Ramalan Juleha Dimulai

379 17 0
                                    

Beberapa menit kemudian. Disinilah aku. Sebuah taman di atas bukit.

Aku duduk disebelah Anton. Suasana Bandung masih ramai. Ah, mungkin emang semakin malam makin ramai ya.

Aku alihkan pandanganku ke langit. Membayangkan semua kejadian yang telah lalu. Semuanya tentang takdirku, tentang masalah gaun yang harus jadi 3 hari lagi sementara sekarang masih 0,000001%.

"Ahhh, senang sekali ada di atas. Tempatnya bagus ya? Aku senang bisa menemukan tempat ini. Aku selalu ingin membawamu kesini, tapi tidak pernah ada waktu.." ucapnya sambil memejamkan mata.

"Ada apa di taman ini?" tanyaku. Dia melihat kearahku.

"Dulu aku punya teman, Rian namanya. Tempat ini adalah pertemuanku yang terakhir"

"Boleh aku mendengarkan?" tanyaku lagi.

"Hahhaha, iya... Enggak lah!" ucapnya sambil tetawa.

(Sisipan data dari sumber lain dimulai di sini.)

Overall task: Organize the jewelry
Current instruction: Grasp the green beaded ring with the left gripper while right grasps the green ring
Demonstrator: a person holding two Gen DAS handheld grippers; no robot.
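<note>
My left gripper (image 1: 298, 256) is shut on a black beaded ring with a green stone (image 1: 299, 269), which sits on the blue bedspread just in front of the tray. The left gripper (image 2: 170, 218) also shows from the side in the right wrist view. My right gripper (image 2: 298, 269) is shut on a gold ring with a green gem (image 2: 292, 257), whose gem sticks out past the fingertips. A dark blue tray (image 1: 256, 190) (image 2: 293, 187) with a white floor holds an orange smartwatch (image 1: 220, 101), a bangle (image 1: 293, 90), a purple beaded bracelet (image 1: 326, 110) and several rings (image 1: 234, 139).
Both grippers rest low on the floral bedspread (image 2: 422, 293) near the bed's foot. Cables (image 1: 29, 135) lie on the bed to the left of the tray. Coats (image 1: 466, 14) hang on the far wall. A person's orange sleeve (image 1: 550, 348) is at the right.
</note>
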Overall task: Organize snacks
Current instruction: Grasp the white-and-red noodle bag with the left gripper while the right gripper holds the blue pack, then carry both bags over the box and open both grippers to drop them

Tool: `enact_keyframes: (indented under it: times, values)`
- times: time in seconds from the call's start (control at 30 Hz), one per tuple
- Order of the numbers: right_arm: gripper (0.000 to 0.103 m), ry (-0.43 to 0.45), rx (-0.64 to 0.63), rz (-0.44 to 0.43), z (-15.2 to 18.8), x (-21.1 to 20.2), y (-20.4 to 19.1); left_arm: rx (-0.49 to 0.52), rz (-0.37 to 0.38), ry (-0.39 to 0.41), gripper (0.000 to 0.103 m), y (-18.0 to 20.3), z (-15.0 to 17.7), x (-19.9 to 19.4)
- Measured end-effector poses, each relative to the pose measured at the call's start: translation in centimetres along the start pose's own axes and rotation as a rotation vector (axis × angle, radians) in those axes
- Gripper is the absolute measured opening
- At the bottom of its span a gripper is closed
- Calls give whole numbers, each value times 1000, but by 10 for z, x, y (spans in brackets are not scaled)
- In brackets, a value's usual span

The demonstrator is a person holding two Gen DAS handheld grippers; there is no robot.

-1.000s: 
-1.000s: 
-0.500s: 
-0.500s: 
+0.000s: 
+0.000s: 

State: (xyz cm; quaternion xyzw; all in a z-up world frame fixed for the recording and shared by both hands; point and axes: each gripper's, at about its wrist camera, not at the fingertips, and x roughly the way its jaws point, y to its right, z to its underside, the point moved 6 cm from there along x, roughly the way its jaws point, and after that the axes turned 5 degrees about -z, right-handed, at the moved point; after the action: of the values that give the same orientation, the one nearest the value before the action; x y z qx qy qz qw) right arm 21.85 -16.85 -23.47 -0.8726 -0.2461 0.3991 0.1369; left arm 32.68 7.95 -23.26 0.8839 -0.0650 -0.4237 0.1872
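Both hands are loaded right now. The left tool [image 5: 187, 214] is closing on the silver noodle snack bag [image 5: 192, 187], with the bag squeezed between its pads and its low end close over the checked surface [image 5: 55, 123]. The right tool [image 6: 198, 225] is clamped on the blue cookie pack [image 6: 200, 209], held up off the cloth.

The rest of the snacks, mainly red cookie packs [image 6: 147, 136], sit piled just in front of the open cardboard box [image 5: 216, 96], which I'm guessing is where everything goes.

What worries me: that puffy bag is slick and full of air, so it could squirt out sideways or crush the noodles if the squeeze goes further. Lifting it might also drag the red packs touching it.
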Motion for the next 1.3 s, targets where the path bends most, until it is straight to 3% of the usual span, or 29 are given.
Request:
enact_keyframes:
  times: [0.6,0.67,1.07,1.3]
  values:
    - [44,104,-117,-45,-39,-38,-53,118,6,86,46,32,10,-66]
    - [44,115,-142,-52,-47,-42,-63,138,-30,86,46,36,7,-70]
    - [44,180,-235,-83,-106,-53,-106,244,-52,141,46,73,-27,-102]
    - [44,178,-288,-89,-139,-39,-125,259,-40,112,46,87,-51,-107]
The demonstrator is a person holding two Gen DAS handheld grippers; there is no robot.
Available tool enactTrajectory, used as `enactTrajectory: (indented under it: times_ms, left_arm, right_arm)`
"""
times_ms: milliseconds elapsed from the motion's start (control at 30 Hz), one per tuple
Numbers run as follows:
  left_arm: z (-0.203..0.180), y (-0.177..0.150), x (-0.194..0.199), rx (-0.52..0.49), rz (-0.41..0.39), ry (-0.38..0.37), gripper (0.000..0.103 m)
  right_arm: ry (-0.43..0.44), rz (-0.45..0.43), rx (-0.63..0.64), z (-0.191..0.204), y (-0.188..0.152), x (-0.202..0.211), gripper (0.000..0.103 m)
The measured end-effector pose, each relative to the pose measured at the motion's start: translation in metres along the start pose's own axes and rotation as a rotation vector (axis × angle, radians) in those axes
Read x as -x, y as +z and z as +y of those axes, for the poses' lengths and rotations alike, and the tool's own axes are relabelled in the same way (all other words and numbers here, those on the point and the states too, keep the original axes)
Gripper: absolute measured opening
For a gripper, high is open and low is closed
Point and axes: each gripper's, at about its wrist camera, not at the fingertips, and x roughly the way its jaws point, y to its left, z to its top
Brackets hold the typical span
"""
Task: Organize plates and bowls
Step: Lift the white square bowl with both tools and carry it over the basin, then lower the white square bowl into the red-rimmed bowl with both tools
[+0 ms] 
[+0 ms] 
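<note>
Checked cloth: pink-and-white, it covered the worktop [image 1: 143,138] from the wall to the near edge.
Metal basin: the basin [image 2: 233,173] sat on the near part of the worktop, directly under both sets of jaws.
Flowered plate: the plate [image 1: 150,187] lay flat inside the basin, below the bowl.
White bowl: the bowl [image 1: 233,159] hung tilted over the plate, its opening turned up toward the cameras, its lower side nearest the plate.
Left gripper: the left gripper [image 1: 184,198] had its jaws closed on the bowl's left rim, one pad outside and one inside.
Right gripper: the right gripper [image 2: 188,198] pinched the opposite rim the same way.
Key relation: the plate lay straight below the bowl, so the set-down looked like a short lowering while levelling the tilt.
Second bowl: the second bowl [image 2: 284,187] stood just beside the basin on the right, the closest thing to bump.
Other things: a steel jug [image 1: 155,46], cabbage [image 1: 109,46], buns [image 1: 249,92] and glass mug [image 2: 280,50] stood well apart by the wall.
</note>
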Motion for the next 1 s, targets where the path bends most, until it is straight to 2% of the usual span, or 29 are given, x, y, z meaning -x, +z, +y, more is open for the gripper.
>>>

"Oke deh, silahkan cerita" jawabku

"Duluuu sekali, dia berjalan hendak menyebrangi jalan itu, tapi entah kenapa dia berhenti tiba tiba dan melambaikan tangan kearahku sambil tertawa tawa. Dan ketika berbalik, sebuah truk lewat dengan cepat.." ujarnya. Aku hanya mendengarkan.

"Kalau diibaratkan mungkin seperti kilat ya? Cepat dan singkat. Sementera guntur adalah jeritan yang selalu mengikutinya." lanjut Anton.

"Maafkan aku.." ucapku.

"Ini udah lama banget, Mon! Jadi nggak apa apa,, hahahaha" jawabnya. Aku tersenyum memandanginya.

"Oh iya,, gimana..?" tanya Anton yang sedang memperhatikanku.

"Gimana apanya?" tanyaku balik.

"Yahhh, apapun sih. Gimana si nenek? Siapa namanya? Jajang?" ucapnya lagi.

"Anneke.." jawabku singkat.

"Maksudku nama yang kau berikan padanya" ujarnya.

"Juleha"

"Ah iya, itu dia. Juleha sang nenek metal.." ucap Anton sambil memandang langit. Aku tersenyum.

"Jangan terlalu dipikirkan, Mon.." ucapnya. Aku tidak menjawab.

Aku menggeser badan lebih dekat padanya. Ahh, hangat..

Beberapa menit kemudian, aku baru sadar bahwa aku memeluk abang ini. Anton Daniel Kimura.

"Arg, anu,, maafkan aku. Tapi aku kedinginan dan kau hangat.." ucapku. Dia tidak berkata apapun. Hanya mendekatkan kepalaku di jaketnya.

Aku memandanginya. Ayahnya yang Jepang dan ibunya yang Jakarta sukses menghasilkan blasteran putih berwajah ondel ondel.

Pemandangan kota terlihat luar biasa dari sini. Lampu perumahan yang menyala dan lampu kendaraan yang berlalu lalang.

Taman ini cukup sunyi. Tidak ada orang lagi selain kami. Rasanya mewah sekali. Seaakan hanya dibuka untuk kita berdua..

Aku kembali melihat Bandung dari atas. Kami hanya diam selama sekitar sepuluh menit. Saling memperhatikan kota.

"Kau single sekarang?" tanyaku asal.

"Tidak, aku sudah memiliki dirimu" jawabnya. Aku memandanginya.

"Aku tidak bilang iya" ucapku.

"Tapi kau juga nggak bilang tidak" ucapnya. Aku tersenyum melihatnya.

"Kau tahu? Aku menyukaimu" ucapku tanpa melihatnya.

"Aku juga. Tadinya aku pikir aku nggak mungkin bisa bersamamu" katanya.